WHAT IS REQUIRED: When you have gone through the records below, state only how many lines include the word "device".

━━━ RECORDS FOR THIS TASK ━━━

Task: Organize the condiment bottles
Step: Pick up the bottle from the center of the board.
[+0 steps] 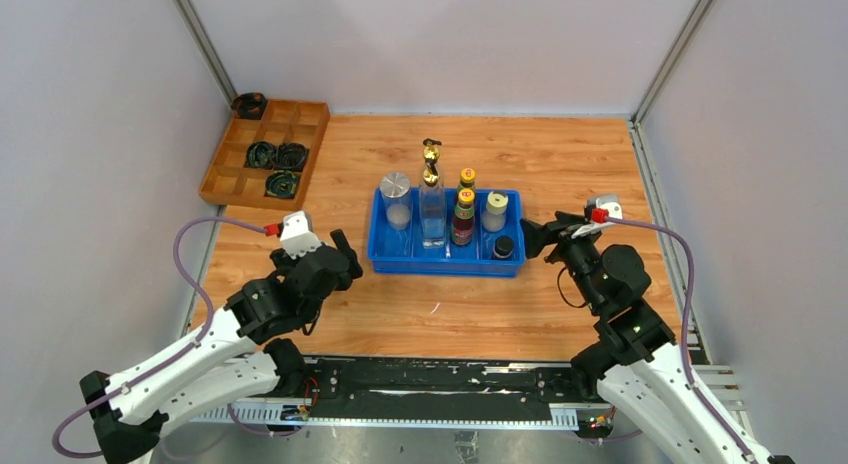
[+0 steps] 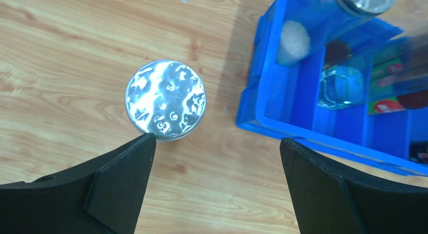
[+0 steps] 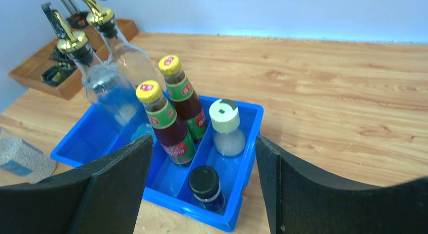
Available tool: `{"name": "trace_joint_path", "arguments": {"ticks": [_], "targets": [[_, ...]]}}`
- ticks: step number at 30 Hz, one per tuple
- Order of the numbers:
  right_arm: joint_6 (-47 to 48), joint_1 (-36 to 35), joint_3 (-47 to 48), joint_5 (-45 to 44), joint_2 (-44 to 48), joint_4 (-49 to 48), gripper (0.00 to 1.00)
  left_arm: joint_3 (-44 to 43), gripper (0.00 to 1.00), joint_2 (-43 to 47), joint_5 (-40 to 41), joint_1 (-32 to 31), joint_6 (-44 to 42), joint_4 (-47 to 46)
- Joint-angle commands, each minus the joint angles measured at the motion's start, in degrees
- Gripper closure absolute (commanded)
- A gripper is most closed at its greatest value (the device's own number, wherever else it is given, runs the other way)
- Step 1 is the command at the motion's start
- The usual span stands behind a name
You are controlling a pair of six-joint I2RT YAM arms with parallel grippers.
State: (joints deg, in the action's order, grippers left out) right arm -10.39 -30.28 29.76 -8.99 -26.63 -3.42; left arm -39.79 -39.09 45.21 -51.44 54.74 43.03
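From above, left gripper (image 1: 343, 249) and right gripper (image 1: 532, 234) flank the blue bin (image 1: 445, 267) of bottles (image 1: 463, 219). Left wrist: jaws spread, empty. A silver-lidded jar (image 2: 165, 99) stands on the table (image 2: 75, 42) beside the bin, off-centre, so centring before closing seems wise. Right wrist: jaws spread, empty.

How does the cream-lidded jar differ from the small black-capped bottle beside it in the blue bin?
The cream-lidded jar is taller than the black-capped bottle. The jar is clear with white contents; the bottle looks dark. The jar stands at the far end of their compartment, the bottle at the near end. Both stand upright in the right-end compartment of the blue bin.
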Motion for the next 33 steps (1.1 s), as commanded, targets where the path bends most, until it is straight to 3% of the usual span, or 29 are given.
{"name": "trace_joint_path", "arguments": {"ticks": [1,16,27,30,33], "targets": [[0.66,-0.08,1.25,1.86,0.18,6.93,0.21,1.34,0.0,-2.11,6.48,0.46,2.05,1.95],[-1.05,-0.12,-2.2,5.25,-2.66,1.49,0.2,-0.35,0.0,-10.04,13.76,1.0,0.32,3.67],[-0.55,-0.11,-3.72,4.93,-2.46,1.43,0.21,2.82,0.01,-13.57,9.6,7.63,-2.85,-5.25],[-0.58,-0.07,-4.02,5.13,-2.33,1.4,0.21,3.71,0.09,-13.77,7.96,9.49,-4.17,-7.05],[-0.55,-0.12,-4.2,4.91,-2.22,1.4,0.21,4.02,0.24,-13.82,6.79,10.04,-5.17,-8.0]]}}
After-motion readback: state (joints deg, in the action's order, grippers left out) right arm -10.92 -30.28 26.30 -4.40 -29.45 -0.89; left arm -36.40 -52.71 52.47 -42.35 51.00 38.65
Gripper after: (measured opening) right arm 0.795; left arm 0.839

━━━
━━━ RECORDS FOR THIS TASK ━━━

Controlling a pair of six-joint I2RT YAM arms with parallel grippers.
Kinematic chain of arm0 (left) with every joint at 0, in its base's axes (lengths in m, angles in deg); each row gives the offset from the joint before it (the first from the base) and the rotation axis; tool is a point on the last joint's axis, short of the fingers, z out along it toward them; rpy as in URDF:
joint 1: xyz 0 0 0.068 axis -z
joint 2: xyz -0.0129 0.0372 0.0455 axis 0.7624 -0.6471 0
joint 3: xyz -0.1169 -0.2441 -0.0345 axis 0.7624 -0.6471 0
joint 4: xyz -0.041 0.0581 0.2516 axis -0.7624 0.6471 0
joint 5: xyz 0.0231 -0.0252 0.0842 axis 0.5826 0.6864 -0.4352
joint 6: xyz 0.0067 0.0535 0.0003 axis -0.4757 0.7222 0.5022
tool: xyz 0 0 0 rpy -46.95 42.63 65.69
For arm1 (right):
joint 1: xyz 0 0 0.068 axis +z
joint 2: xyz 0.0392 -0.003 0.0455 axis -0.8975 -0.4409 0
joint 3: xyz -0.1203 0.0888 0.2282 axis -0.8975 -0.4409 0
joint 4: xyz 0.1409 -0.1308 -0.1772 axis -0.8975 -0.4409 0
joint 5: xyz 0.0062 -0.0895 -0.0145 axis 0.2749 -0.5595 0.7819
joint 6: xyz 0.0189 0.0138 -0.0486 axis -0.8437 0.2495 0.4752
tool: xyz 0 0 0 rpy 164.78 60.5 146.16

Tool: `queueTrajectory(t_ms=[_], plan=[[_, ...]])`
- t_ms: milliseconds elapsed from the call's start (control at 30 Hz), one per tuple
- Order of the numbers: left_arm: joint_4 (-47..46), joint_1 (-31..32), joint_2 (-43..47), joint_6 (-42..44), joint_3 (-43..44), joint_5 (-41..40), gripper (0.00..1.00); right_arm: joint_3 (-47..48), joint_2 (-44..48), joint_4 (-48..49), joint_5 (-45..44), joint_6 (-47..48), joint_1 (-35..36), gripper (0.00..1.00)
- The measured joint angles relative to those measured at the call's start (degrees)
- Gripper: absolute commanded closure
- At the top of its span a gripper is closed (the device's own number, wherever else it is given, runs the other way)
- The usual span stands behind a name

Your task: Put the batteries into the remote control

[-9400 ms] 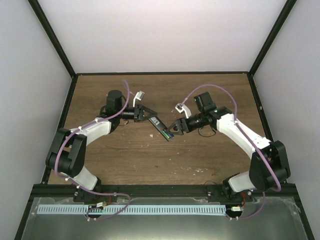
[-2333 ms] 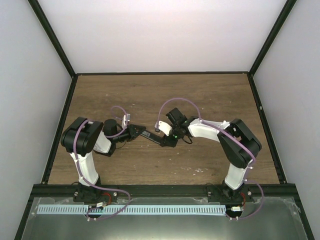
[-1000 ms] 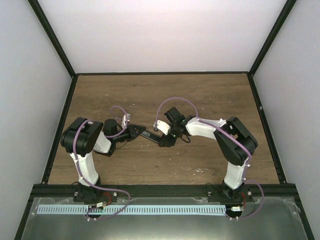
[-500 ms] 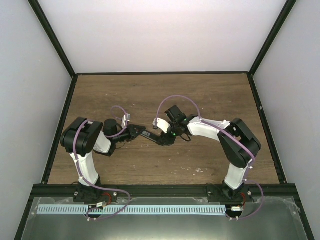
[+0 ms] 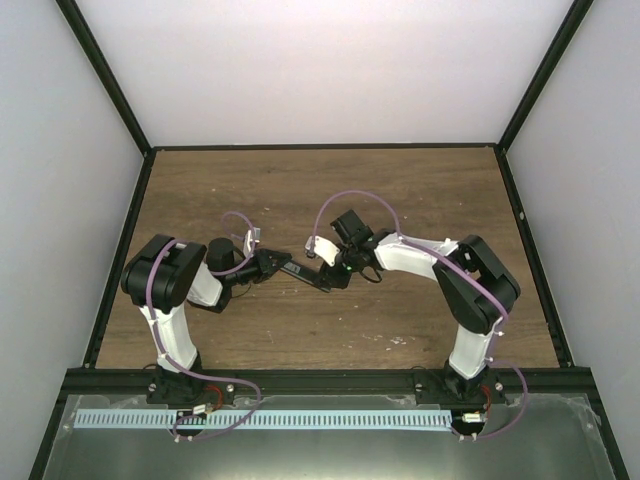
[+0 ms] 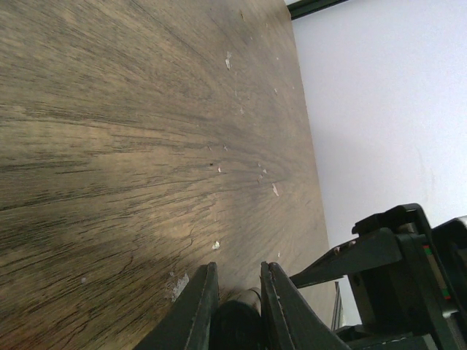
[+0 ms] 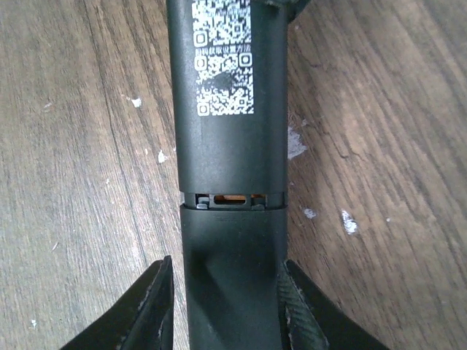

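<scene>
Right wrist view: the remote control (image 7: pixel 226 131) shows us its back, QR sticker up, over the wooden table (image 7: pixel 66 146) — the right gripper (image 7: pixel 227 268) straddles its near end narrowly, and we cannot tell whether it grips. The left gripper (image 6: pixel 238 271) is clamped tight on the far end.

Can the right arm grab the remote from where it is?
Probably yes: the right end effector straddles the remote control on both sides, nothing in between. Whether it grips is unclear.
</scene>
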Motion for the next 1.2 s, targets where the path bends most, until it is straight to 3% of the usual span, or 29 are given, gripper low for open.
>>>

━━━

TASK SOLUTION: 2